One of my favourite books about this synesthesia is The Man Who Tasted Shapes by Dr. Richard Cytowic. Another interesting book is Born on a Blue Day by the synesthete and mnemonist and autistic savant Daniel Tammet.

My favourite book about prosopagnosia is Oliver Sacks' book The Man Who Mistook his Wife for a Hat.

The world is stranger than we would believe. The wonderful thing about science is that it opens us up to the richness of the real world. I get so tired of religious fanatics who pound on a two thousand year old book and claim that "all truth" is bound in the pages of that book. What a sad, blighted, narrow-minded view of the wonders of the world.

2 comments:

Unknown said...

It is very interesting and sort of coincidental that you post this because I have talked about this with my wife to some extent. She introduced me to the idea and I was profoundly intrigued by the whole concept. I will be looking into the links now.. But, I had to at least let you know that I appreciated the post.

RYviewpoint said...

Thanks Thomas, I'm glad you found it topical.

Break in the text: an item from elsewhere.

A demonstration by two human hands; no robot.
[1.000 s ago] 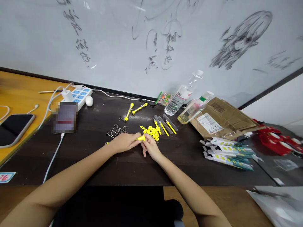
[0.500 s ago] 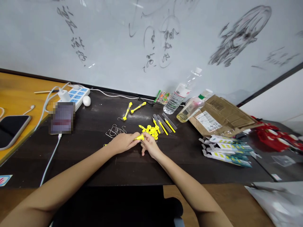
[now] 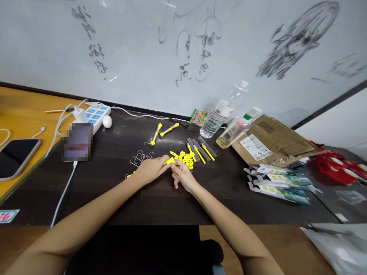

If you combine this with my next post (biological determinism) and you get the scary/interesting idea of how our genes shape us. But I wouldn't get too excited. All the simple and easy one-gene stuff has been isolated. What is left is the multi-gene basis for disease & behaviour & body. And it gets especially complicated when you realize that genes alone don't usually define you (otherwise identical twins would literally be identical down to the day they catch a disease or show a inclination). And I love the wheels-inside-wheels effects of epigenetics. From Wikipedia:

Marcus Pembrey and colleagues also observed in the Överkalix study that the paternal (but not maternal) grandsons of Swedish boys who were exposed during preadolescence to famine in the 19th century were less likely to die of cardiovascular disease; if food was plentiful then diabetes mortality in the grandchildren increased, suggesting that this was a transgenerational epigenetic inheritance. The opposite effect was observed for females -- the paternal (but not maternal) granddaughters of women who experienced famine while in the womb (and their eggs were being formed) lived shorter lives on average.

Notice that this effect does not show up in the sons & daughters. It shows up in the grandsons and granddaughters! And there are sex-linked differences!